• About this exercise
All of the data that follows is to be printed exactly, without pictures.

• Source material
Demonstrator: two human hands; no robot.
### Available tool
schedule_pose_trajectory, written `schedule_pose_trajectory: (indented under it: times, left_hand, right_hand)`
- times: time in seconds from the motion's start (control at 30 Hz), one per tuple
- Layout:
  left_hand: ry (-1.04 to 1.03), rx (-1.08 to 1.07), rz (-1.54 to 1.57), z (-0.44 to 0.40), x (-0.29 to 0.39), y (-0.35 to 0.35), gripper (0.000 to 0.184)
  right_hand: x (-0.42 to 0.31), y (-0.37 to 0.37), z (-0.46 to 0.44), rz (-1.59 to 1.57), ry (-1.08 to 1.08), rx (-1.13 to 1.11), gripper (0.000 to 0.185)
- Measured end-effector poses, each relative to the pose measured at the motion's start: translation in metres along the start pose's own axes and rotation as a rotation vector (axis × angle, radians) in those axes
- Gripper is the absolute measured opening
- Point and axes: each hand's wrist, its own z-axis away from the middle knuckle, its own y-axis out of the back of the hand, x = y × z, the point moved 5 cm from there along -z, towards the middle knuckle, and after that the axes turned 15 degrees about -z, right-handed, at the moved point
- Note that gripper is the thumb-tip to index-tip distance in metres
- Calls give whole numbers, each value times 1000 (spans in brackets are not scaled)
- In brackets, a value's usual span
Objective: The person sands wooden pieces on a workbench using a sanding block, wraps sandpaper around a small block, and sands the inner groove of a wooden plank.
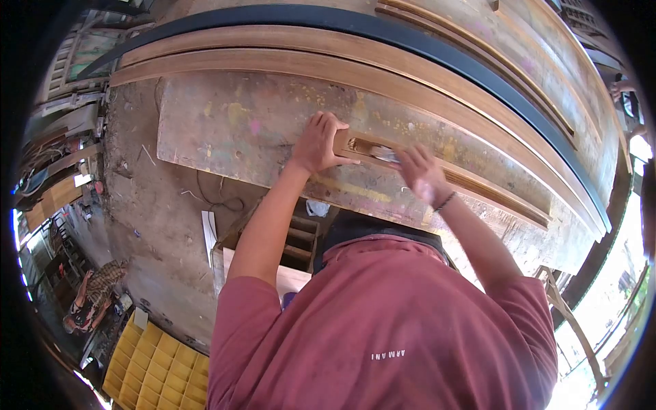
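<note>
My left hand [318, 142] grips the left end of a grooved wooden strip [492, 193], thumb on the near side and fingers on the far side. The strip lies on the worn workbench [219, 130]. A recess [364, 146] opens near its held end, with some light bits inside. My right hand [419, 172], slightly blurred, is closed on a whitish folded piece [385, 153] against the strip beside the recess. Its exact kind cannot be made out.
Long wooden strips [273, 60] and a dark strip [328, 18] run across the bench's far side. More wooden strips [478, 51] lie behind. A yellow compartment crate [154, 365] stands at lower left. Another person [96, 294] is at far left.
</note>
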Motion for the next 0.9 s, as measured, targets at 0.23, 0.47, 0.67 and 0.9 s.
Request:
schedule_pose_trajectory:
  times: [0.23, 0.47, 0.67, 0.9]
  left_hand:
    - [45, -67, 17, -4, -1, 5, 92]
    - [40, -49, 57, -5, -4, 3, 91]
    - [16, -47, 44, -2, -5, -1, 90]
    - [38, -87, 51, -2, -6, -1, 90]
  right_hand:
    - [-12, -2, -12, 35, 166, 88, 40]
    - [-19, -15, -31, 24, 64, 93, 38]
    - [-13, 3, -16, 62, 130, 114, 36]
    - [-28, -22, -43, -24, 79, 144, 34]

• Output for this task
Demonstrator: two human hands; no robot.
### Available tool
schedule_pose_trajectory, written `schedule_pose_trajectory: (indented under it: times, left_hand, right_hand)`
- times: time in seconds from the motion's start (control at 30 Hz), one per tuple
- Layout:
  left_hand: ry (-1.04 to 1.03), rx (-1.08 to 1.07), rz (-1.54 to 1.57), z (-0.44 to 0.40), x (-0.29 to 0.39), y (-0.35 to 0.35), gripper (0.000 to 0.184)
  right_hand: x (-0.42 to 0.31), y (-0.37 to 0.37), z (-0.46 to 0.44), rz (-1.59 to 1.57), ry (-1.08 to 1.08), rx (-1.13 to 1.11), gripper (0.000 to 0.185)
- Measured end-effector poses, each relative to the pose measured at the motion's start: translation in metres along the start pose's own axes and rotation as a rotation vector (axis × angle, radians) in those axes
- Gripper is the absolute measured opening
- Point and axes: each hand's wrist, its own z-axis away from the middle knuckle, its own y-axis out of the back of the hand, x = y × z, the point moved 5 cm from there along -z, towards the middle knuckle, and after that the axes turned 15 degrees about -z, right-handed, at the moved point
- Note that gripper is the thumb-tip to index-tip distance in metres
- Calls give whole numbers, each value times 1000 (spans in brackets are not scaled)
- In brackets, a value's usual span
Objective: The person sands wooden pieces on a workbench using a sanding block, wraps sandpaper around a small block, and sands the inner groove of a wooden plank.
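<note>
My left hand [318, 142] grips the left end of a grooved wooden strip [492, 193], thumb on the near side and fingers on the far side. The strip lies on the worn workbench [219, 130]. A recess [364, 146] opens near its held end, with some light bits inside. My right hand [419, 172], slightly blurred, is closed on a whitish folded piece [385, 153] against the strip beside the recess. Its exact kind cannot be made out.
Long wooden strips [273, 60] and a dark strip [328, 18] run across the bench's far side. More wooden strips [478, 51] lie behind. A yellow compartment crate [154, 365] stands at lower left. Another person [96, 294] is at far left.
</note>
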Motion for the next 0.9 s, as measured, targets at 0.23, 0.47, 0.67 and 0.9 s.
Request:
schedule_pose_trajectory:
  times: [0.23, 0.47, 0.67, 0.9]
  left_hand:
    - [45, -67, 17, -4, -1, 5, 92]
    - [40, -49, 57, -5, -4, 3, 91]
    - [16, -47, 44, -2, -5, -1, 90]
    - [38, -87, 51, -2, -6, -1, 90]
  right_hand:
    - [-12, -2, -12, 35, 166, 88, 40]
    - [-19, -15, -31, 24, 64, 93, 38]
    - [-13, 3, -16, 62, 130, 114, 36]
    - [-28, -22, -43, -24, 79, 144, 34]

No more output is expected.